= Black Muslim Leadership Council =

Nonprofit social justice organization in the US

Black Muslim Leadership Council (BMLC) is an American 501(c)(3) nonprofit organization dedicated to policy advocacy, voter turnout, civic education, and leadership development. It is focused largely on the needs of the Black American Muslim community.

== History ==
BMLC was founded in Philadelphia in 2024 by Salima Suswell, an American political activist and community mobilizer.

== Programs ==
BMLC's programs fall into four categories: Policy Advocacy; Voter Turnout; Civic Education; and Leadership Development.

In coordination with its 501(c)(4) wing, Black Muslim Leadership Council Fund, BMLC advocates for policies that address specific discrimination and oppression.

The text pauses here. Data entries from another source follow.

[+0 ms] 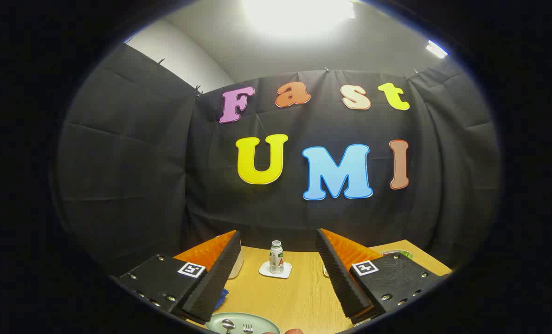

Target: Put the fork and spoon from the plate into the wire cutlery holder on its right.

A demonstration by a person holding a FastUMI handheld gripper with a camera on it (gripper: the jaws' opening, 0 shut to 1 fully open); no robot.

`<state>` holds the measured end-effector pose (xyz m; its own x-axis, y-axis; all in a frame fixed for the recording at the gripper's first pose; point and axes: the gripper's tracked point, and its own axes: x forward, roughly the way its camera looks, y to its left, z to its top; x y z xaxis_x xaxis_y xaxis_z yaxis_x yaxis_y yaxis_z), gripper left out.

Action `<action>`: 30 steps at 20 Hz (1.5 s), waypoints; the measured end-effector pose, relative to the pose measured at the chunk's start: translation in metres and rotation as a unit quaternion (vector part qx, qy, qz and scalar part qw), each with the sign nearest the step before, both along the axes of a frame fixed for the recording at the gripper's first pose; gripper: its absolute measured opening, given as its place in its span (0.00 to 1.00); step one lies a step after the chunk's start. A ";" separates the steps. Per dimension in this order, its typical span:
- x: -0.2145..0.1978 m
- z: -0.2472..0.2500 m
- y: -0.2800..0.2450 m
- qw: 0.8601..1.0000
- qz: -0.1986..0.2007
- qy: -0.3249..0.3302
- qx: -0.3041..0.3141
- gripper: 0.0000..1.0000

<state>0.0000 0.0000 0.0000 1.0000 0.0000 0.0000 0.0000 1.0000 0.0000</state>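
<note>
Spoon (227, 324) and fork (247, 328) lie on the pale plate (262, 319), low between my tool (278, 273) fingers, which are spread wide, holding nothing. Beyond: small bottle (276, 256) on a coaster (275, 270), wooden surface (299, 297), black cloth wall.

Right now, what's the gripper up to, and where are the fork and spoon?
Gripper open, holding nothing. Fork and spoon on the plate, low between the fingers. Bottle on a coaster beyond them.
</note>
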 end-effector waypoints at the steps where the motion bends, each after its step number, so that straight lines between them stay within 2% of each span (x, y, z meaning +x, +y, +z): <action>1: -0.001 0.001 0.001 1.000 -0.001 -0.001 -0.001 0.99; 19: -0.004 -0.008 0.009 1.000 -0.001 0.011 -0.004 0.99; 25: 0.004 -0.061 0.023 0.995 0.027 0.095 -0.015 0.99; 30: 0.007 -0.131 0.041 0.979 0.066 0.194 -0.021 0.98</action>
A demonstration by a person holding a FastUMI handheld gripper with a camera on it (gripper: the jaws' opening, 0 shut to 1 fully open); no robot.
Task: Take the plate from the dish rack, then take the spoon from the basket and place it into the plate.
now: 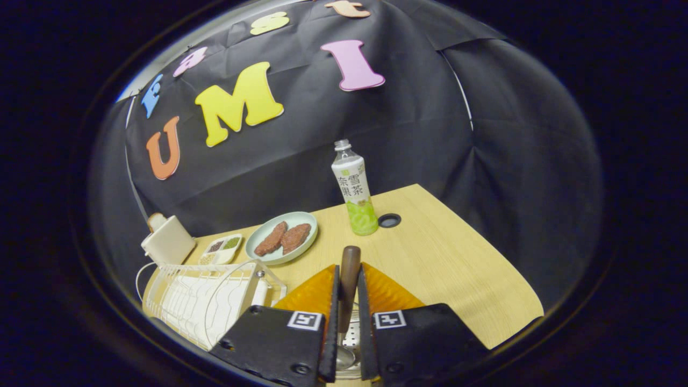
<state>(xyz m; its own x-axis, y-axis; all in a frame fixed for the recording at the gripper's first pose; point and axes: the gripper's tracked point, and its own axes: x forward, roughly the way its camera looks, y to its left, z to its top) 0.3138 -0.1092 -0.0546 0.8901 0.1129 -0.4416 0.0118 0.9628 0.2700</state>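
Observation:
My gripper [348, 275] is shut on the spoon [349, 260], both fingers pressing on its dark brown handle, which stands up between them. The spoon's metal bowl hangs low between the fingers, just above a perforated metal basket [352, 332]; whether it touches the basket I cannot tell. Beyond the fingers and to the left, a pale green plate [307, 223] rests on the wooden table with two brown pieces of food on it. The white wire dish rack [209, 295] stands left of the fingers, nearer than the plate, with no plate in it.
A drink bottle [355, 193] stands upright beyond the fingers, right of the plate, with a black round cable hole [389, 220] beside it. A small white compartment tray [220, 249] and a cream box-shaped appliance [167, 242] sit behind the rack. The table edge [484, 252] runs along the right.

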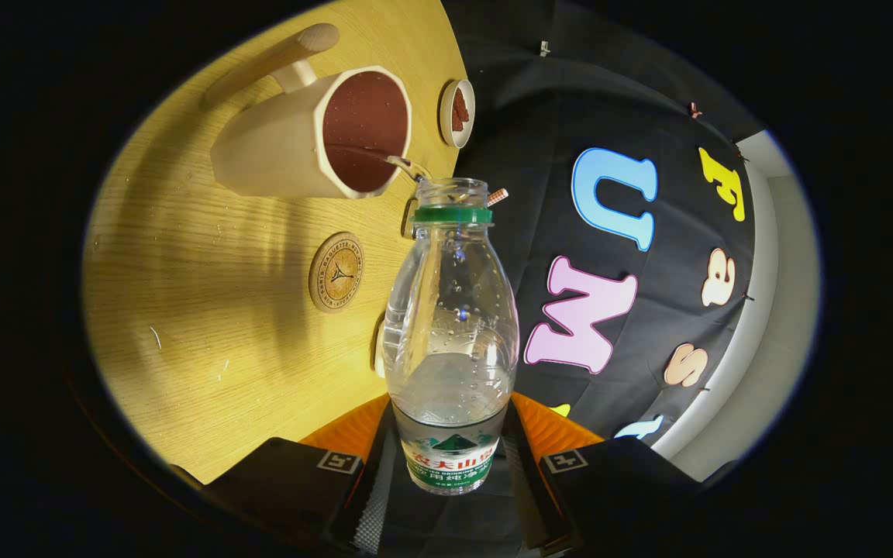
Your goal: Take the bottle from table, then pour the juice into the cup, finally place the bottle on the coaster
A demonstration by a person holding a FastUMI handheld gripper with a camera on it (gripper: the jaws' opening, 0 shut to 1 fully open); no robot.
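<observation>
Gripper (450, 446): closed on the bottle, one finger pressed on each side of its labelled lower body.
Bottle (450, 325): clear, uncapped, green neck ring; held between the fingers, mouth pointing away toward the cup; base cut off behind the fingers; a little clear liquid inside, droplets on the wall.
Stream: thin, from the bottle mouth over the cup's rim.
Coaster (336, 271): round, wooden, flat on the table, beside the bottle's shoulder, apart from the cup.
Cup (315, 136): beige, handled, dark inside, just beyond the bottle mouth; liquid level hard to make out.
Dish (457, 113): small, beyond the cup, contents unclear.
Table (206, 310): light wood grain.
</observation>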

Areas of focus include economic equity, public safety and gun violence, mental health, Black maternal health, social and criminal justice, environmental justice, affordable housing, reparations, voting rights, and a ceasefire in Gaza, safe return of all hostages, and resumption of humanitarian aid.

BMLC voter turnout efforts include voter registration drives, door-knocking, phone banking, hosting get-out-the-vote events, and distributing resources about voting rights.

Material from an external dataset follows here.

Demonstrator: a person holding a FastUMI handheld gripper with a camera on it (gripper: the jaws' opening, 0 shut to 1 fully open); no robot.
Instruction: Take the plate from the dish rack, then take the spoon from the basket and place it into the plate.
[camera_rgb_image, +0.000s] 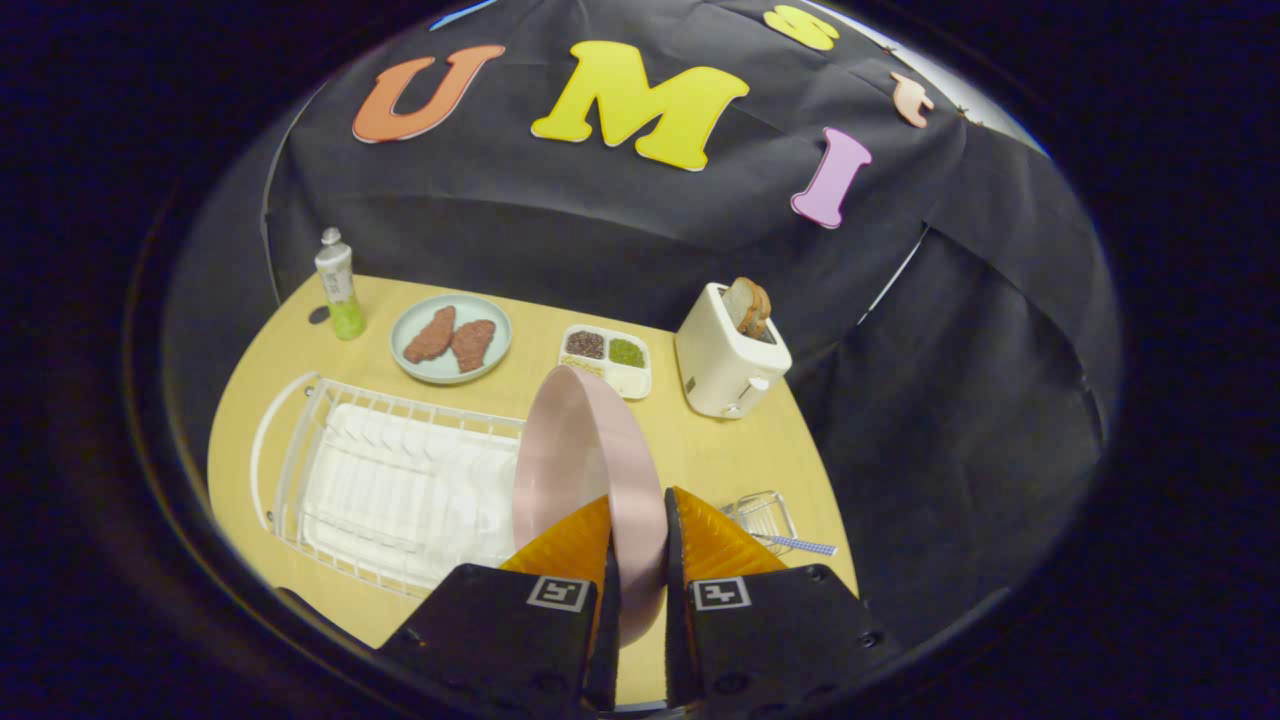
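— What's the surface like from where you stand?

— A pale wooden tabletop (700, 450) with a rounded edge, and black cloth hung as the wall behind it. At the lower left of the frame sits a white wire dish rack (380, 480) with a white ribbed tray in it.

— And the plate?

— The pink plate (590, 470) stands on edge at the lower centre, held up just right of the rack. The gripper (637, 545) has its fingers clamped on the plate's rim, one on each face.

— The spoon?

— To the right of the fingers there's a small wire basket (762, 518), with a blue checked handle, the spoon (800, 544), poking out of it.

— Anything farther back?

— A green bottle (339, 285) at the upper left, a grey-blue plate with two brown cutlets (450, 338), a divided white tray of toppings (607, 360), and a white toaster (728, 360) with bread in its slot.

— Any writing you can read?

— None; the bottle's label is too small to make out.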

== Black Muslim Leadership Council Fund ==
Black Muslim Leadership Council Fund (BMLC Fund) is the advocacy wing of the BMLC. It is an American 501(c)(4) organization that advocates for urban communities on issue areas including social and criminal justice, environmental justice, affordable housing, and economic equity. It also endorses candidates that support the Black American Muslim community.

BMLC Fund was founded in 2024 by Salima Suswell, an American political activist and community mobilizer.

BMLC Fund maintains a Policy Agenda, which details policy efforts that support the unification and empowerment of the Black American Muslim community, as well as a Foreign Policy Agenda, which details BMLC Fund's commitment to the inherent dignity of all people and affirms global equal and inalienable rights.

=== Endorsements ===
BMLC Fund endorses candidates who uphold the values of the Black American Muslim community, which includes standing up against systemic discrimination and efforts to build a more just, equitable future.

The endorsement process includes candidate questionnaires, candidate interviews, and candidate forums.

In August 2024, BMLC Fund announced its endorsement of Vice President Kamala Harris for president of the United States.

== Leadership ==
Since its founding in 2024, BMLC and the BLMC Fund have been led by Founder and CEO Salima Suswell.

BMLC Fund is overseen by a Board. BMLC Fund's work is strategically guided by the Black Muslim Leadership Political Roundtable, which was first convened in December 2023 by Suswell. The Roundtable meets monthly.